My mom fits those parameters to a “t.”
The eighth award winner, Shake, attended a state exercise science convention in 2008, and saw a booth demonstrating how to properly putt in disc golf. Intrigued, she began asking questions about this sport, and the more she learned of it, the more convinced she became that ACU needed to offer a course dedicated to the sport.
“I instantly fell in love with the sport because it was fun and beginner-friendly, while still offering a platform of competition,” Shake said. “And it qualified as a lifetime activity.”
I can attest. After coming home from this convention, she was sold on the sport. Foreign to my family, my mom instantly wanted to take us all out to a local course and spend an afternoon together learning and laughing at our misfortunes and hardships on the course. Most families spend time together at the dinner table, we spend time our time together in an active manner. You practice what you preach.

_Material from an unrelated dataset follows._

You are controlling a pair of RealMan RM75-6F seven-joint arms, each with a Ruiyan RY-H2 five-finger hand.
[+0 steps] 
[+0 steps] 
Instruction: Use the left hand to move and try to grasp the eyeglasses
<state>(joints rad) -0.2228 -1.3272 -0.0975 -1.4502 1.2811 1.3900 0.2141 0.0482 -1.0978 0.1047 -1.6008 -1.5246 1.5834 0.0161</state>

That’s the true definition of a teacher.
Joe Bell, chair and associate professor of exercise science and health, was also intrigued by the sport and possibility of adding it as a class at ACU when Shake approached him after attending the conference.
“Deonna was so excited about this opportunity. It was a new thing, so there were a few obstacles and struggles at first, but I could tell from the passion and attitude that Deonna exerted that this was something she really wanted to make happen,” said Bell.
In the fall semester of the 2009 school year, disc golf was offered for the first time as a class.
The new class filled up quicker than Usian Bolt’s 100-meter dash time and continues to be a huge success to this day. Shake teaches both classes offered each semester and loves what she does.
Shake realized that in order for the sport to progress locally and on campus, a course would be beneficial, not only for her class, but for the Abilene community as well.
She spearheaded the process of organizing the installation of ACU’s own disc course and raised $18,000 single-handedly, and the Wildcat Disc Golf Course opened on April 28, 2009.
Jay Reading, designer of the ACU course, a professional disc golf player and an E.D.G.E. representative, talked about the rarity of teachers like Shake.
“People teach for a variety of reasons,” Reading said. “It’s the people who teach with passion and commitment and who demonstrate a zest for life in their teaching that are the ones that are easy to spot. Their emotions and likability come through right off the bat, and they are a joy to be around.”
Those type of people, indeed are a rarity. But what’s even more rare is finding a mom better than mine.